Prolonging titration beyond recommended timelines: While individual adjustment is acceptable for tolerability, unnecessarily slow escalation keeps patients at subtherapeutic doses longer.
Stopping at intermediate doses without clinical justification: The maintenance doses (2.4 mg semaglutide, 3.0 mg liraglutide) are where maximal weight loss occurs in clinical trials 2, 1.

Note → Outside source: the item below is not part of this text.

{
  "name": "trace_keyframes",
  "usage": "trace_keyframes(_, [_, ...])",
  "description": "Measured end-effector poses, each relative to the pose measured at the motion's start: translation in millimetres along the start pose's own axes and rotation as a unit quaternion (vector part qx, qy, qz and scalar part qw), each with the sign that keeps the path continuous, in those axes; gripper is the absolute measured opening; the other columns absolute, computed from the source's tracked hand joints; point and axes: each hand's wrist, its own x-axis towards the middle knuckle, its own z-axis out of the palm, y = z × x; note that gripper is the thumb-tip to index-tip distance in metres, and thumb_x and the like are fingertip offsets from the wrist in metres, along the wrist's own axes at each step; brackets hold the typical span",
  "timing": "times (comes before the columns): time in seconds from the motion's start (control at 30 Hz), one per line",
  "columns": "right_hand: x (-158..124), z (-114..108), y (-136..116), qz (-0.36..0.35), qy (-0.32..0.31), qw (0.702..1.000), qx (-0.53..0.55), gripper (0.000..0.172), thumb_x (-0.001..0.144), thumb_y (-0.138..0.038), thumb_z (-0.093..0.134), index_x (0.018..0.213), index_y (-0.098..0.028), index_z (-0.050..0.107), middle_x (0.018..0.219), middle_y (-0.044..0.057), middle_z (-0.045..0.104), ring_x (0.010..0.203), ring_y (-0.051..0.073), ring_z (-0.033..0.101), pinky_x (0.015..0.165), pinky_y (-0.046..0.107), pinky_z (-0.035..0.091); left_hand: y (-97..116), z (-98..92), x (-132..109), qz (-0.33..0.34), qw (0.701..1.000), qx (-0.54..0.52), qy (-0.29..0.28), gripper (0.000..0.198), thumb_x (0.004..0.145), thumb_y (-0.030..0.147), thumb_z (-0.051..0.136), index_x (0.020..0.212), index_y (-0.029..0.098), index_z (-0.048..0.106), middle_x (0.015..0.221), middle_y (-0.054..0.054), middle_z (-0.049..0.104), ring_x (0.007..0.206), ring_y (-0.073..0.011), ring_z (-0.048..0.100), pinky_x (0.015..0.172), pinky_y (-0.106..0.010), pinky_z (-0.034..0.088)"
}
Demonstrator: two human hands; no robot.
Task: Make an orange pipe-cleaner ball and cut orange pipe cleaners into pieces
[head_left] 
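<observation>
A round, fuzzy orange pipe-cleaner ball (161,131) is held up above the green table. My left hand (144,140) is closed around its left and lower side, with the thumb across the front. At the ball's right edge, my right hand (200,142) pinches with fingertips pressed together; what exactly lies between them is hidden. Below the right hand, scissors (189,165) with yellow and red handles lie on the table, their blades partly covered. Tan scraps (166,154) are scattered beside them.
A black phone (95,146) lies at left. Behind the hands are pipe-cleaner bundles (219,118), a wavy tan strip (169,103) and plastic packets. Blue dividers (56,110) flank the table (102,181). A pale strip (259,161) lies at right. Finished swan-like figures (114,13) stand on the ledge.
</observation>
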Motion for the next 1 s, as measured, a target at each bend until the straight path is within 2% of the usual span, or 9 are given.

Monitoring and Adjunctive Measures
Combine GLP-1 therapy with lifestyle modifications (reduced-calorie diet, 150-200 minutes weekly physical activity) as these medications are adjuncts, not monotherapy 2, 1.
Monitor for:
- Gastrointestinal symptoms: Most common during dose escalation, typically mild-to-moderate 4
- Gallbladder disease and pancreatitis: Rare but associated risks 1
- Hypoglycemia: Only if combined with insulin or sulfonylureas 1
- Nutritional deficiencies: Vitamin D (13.6% at 12 months), iron depletion, protein insufficiency 5
Bottom Line
There is no evidence-based "microdosing" protocol for GLP-1 receptor agonists. Use the FDA-approved titration schedules that systematically escalate to therapeutic maintenance doses over 4-16 weeks. Semaglutide 2.4 mg weekly is prioritized over other agents given its superior efficacy (mean 14.9% weight loss) 1. The gradual dose escalation is designed to optimize tolerability while achieving therapeutic benefit—it is not optional or negotiable for achieving meaningful weight loss and cardiovascular risk reduction.